WHAT IS BEING ASKED: Write out the whole listing below so that every line matches exactly.

AVAILABLE DATA:
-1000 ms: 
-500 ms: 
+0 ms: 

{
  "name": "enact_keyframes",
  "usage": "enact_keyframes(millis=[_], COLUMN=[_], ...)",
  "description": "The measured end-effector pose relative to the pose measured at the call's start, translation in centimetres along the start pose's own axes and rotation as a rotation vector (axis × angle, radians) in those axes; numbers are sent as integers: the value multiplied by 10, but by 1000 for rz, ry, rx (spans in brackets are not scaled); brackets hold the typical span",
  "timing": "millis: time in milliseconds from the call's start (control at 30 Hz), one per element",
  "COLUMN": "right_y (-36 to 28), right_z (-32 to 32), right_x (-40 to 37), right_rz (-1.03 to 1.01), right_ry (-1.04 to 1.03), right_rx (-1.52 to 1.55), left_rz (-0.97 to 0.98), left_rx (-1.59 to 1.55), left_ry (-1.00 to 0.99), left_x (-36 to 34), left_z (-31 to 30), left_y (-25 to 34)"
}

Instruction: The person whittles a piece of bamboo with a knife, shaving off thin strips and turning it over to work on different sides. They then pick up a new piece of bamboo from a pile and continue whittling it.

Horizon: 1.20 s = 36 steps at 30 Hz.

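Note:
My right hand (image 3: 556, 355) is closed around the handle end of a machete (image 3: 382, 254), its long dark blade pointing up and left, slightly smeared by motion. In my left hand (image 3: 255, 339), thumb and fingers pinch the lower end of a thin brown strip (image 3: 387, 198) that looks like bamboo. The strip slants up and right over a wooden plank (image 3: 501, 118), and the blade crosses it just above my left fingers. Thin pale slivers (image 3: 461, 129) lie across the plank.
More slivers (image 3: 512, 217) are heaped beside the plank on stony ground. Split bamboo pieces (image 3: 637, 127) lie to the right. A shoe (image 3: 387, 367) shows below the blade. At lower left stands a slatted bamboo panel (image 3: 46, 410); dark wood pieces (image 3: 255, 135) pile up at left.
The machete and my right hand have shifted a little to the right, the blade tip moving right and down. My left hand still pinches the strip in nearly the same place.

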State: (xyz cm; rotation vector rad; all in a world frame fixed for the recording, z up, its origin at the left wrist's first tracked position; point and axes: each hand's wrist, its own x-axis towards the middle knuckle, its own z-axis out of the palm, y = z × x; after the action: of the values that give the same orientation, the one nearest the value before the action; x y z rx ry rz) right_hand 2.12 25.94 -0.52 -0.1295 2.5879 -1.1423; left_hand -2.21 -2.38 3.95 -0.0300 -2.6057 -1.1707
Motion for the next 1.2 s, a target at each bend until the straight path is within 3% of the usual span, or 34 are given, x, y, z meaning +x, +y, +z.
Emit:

WORKED SOLUTION:
-1000 ms: 
-500 ms: 
+0 ms: 

{
  "name": "enact_keyframes",
  "usage": "enact_keyframes(millis=[_], COLUMN=[_], ...)",
  "description": "The measured end-effector pose relative to the pose measured at the call's start, translation in centimetres along the start pose's own axes and rotation as a rotation vector (axis × angle, radians) in those axes; numbers are sent as integers: the value multiplied by 10, but by 1000 for rz, ry, rx (spans in brackets are not scaled); brackets hold the typical span",
  "timing": "millis: time in milliseconds from the call's start (control at 30 Hz), one per element",
  "COLUMN": "right_y (-36 to 28), right_z (-32 to 32), right_x (-40 to 37), right_rz (-1.03 to 1.01), right_ry (-1.04 to 1.03), right_rx (-1.52 to 1.55), left_rz (-0.97 to 0.98), left_rx (-1.59 to 1.55), left_ry (-1.00 to 0.99), left_x (-36 to 34), left_z (-31 to 30), left_y (-25 to 34)"
}

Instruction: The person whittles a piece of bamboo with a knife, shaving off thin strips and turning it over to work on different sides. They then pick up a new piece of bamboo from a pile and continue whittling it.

Horizon: 1.20 s = 36 steps at 30 Hz.

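Note:
My right hand (image 3: 556, 355) is closed around the handle end of a machete (image 3: 382, 254), its long dark blade pointing up and left, slightly smeared by motion. In my left hand (image 3: 255, 339), thumb and fingers pinch the lower end of a thin brown strip (image 3: 387, 198) that looks like bamboo. The strip slants up and right over a wooden plank (image 3: 501, 118), and the blade crosses it just above my left fingers. Thin pale slivers (image 3: 461, 129) lie across the plank.
More slivers (image 3: 512, 217) are heaped beside the plank on stony ground. Split bamboo pieces (image 3: 637, 127) lie to the right. A shoe (image 3: 387, 367) shows below the blade. At lower left stands a slatted bamboo panel (image 3: 46, 410); dark wood pieces (image 3: 255, 135) pile up at left.
The machete and my right hand have shifted a little to the right, the blade tip moving right and down. My left hand still pinches the strip in nearly the same place.
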
State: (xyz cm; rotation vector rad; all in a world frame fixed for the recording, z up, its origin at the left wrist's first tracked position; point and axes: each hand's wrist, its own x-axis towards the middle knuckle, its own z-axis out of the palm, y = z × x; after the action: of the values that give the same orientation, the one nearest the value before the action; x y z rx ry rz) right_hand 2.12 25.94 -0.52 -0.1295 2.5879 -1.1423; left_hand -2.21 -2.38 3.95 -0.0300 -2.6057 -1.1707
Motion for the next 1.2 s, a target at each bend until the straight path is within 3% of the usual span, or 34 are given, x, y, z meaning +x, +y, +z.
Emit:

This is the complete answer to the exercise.